At 5 years after undergoing matrix-associated autologous chondrocyte implantation, researchers found patients’ outcomes were unaffected by whether the patients were assigned to accelerated or delayed weight-bearing activities.
From May 2004 to June 2007, the researchers prospectively compared 31 patients undergoing matrix-associated autologous chondrocyte implantation (MACI). Patients were randomly divided into an accelerated weight-bearing (AWB) group or a delayed weight-bearing (DWB) group.
Both groups underwent the same rehabilitation program, with the AWB group and DWB group given permission for full weight bearing after 6 weeks and 10 weeks, respectively. The rehabilitation program included weight-bearing replication training, range-of-motion restoration, muscle strength and neuromuscular exercises.

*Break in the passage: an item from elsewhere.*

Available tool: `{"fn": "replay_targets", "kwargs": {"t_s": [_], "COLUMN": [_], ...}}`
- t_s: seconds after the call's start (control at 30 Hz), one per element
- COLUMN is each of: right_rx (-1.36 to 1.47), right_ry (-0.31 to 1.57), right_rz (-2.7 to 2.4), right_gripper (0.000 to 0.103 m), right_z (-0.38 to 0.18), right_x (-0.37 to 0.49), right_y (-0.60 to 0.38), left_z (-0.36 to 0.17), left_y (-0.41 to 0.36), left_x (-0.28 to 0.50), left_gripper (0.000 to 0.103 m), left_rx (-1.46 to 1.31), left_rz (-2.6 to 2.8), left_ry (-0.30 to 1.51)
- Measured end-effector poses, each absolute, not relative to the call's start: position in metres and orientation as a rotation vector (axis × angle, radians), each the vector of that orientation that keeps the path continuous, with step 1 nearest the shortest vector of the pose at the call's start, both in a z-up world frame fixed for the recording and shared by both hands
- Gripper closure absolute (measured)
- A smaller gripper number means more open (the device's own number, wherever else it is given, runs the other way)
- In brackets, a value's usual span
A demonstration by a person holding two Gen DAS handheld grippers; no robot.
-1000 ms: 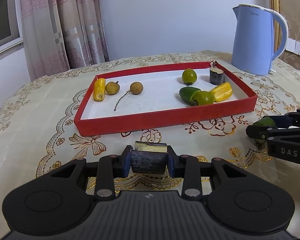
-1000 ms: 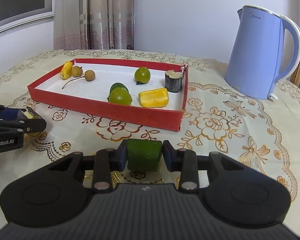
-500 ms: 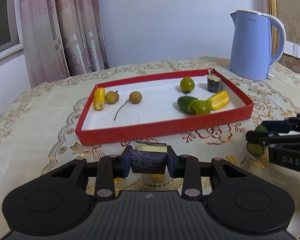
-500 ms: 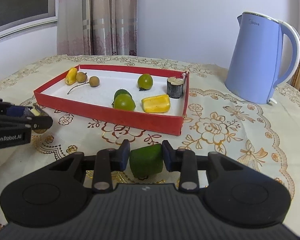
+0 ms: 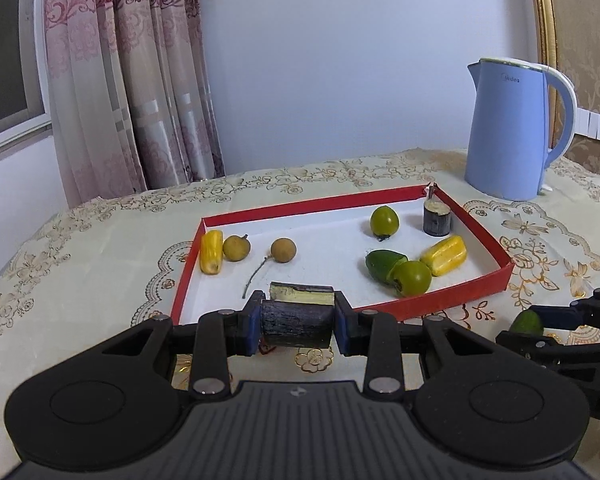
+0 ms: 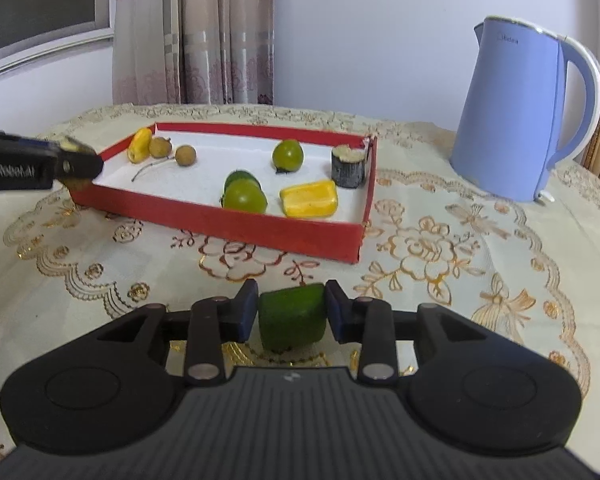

The researchers assessed the groups at 3 months, 2 years and 5 years after surgery. Magnetic resonance observation of cartilage tissue repair (MOCART), MRI-based variables bone edema and effusion, KOOS and Tegner scale scores were collected, and associations between MRI-based outcomes and KOOS were evaluated at 5 years postoperatively.
Results showed there was no infection, thrombosis, arthrofibrosis or graft delamination observed at the 5-year follow-up. MOCART scores had decreased and bone edema had increased significantly, but the difference between the groups was not significant, according to the researchers.
With the exception of bone edema and the KOOS subscale of pain, there were no correlations observed between MRI-based outcomes and any of the KOOS subscales. – by Monica Jaramillo
Disclosure: The researchers report no relevant financial disclosures.